Interaction to Next Paint: The Core Web Vital That Replaced FID

Performance

First Input Delay (FID) had a flaw: it only measured the delay before the browser started processing the first interaction, and it measured only the first interaction ever. FID scores looked good on pages that had a slow click just once — because by definition the first click was the only one it measured.

Interaction to Next Paint (INP) was designed to fix this. It measures every eligible interaction on the page, and reports the worst one (with a small outlier exclusion). It also measures the full interaction duration: from input to the next frame paint.

A good INP is under 200ms. Over 500ms is poor. INP became a Core Web Vital in March 2024, and pages with high INP will be penalized in Google's search ranking.

The INP Measurement

An INP-eligible interaction is a click, tap, or keyboard press. Not all interactions count: scroll, hover, and focus are excluded because users do not expect immediate visual feedback from them.

For each eligible interaction, INP measures three phases:

  1. Input delay: The time between the event firing and the browser starting to process the event handler. Usually caused by other JavaScript blocking the main thread.
  2. Processing time: The time spent running all event handlers associated with the interaction.
  3. Presentation delay: The time between event handlers completing and the next frame being painted or committed. Usually caused by style/layout work triggered by the handler.
User taps button
  [Input delay] ← JS blocking main thread
  Event handlers run
  [Presentation delay] ← layout thrashing, style recalc
  Frame paints
  INP = total time from tap to paint

Why INP Is Hard to Measure in Development

INP is measured during a real user session. In development, the page is idle, so main thread blocking from third-party scripts, analytics, and other activity is absent. DevTools Lighthouse can approximate INP, but field data from real users (via CrUX or the web-vitals library) is the authoritative source.

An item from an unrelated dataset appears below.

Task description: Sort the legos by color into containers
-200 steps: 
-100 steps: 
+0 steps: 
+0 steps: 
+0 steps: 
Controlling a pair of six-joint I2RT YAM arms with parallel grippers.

import { onINP } from 'web-vitals'

onINP(({ value, attribution }) => {
  const { eventType, eventTarget, interactionType } = attribution
  console.log(`INP: ${value}ms on ${eventType} at ${eventTarget}`)
})

The attribution object identifies which element was interacted with and which phase was the longest — essential for debugging.

Reducing Input Delay

Input delay is caused by a long task running on the main thread when the user interacts. Solutions:

Break up long tasks with scheduler.yield():

async function handleClick() {
  processFirstChunk()
  await scheduler.yield() // yield to browser, allow input processing
  processSecondChunk()
}

scheduler.yield() is a new API that gives the browser an opportunity to handle pending input between chunks of work. Older fallback: await new Promise(resolve => setTimeout(resolve, 0)).

Defer non-critical initialization:

// ❌ All boot code runs synchronously after DOM parse
initAnalytics()
initChatWidget()
loadPersonalization()

// ✅ Defer non-critical work
requestIdleCallback(() => {
  initAnalytics()
  initChatWidget()
  loadPersonalization()
})

Reducing Processing Time

If event handlers are doing too much synchronous work, they extend the processing phase:

// ❌ Heavy synchronous computation in handler
button.addEventListener('click', () => {
  const result = heavyComputation() // blocks for 300ms
  updateUI(result)
})

// ✅ Move heavy work off main thread
button.addEventListener('click', async () => {
  updateUI({ status: 'loading' }) // immediate feedback
  const result = await worker.compute() // off main thread
  updateUI(result)
})

Heavy computation belongs in a Web Worker. Event handlers should be fast: update immediate UI state, then delegate work.

Reducing Presentation Delay

Presentation delay is caused by layout and style work triggered by the handler:

  • Layout thrashing: Reading layout properties (like offsetHeight) immediately after writing style forces a synchronous layout calculation
  • Large DOM mutations: Inserting or removing many nodes triggers reflow
  • CSS animations triggered at interaction time: Complex animations that need to be calculated from scratch

Use content-visibility: auto on off-screen content to allow the browser to skip layout for invisible areas. Batch DOM reads and writes. Use will-change: transform sparingly on elements that animate in response to interactions.

The 200ms Budget

200ms is the threshold. For a 60fps display, a frame takes 16.67ms. For a 120Hz display, 8.33ms. The 200ms INP budget is generous — it accounts for the processing time needed for complex UI updates.

If your INP is over 200ms, identify the worst interaction using attribution.interactionType and attribution.eventTarget, then profile that specific interaction in DevTools to find which phase is the bottleneck.

Conclusion

INP is a more demanding and more honest metric than FID. It catches sluggish interactions that FID missed and measures the full chain from user input to visual response. Improving INP requires reducing main thread blocking during interactions (input delay), keeping event handlers lean (processing time), and minimizing layout work triggered by state changes (presentation delay). All three phases must be optimized together for a truly responsive page.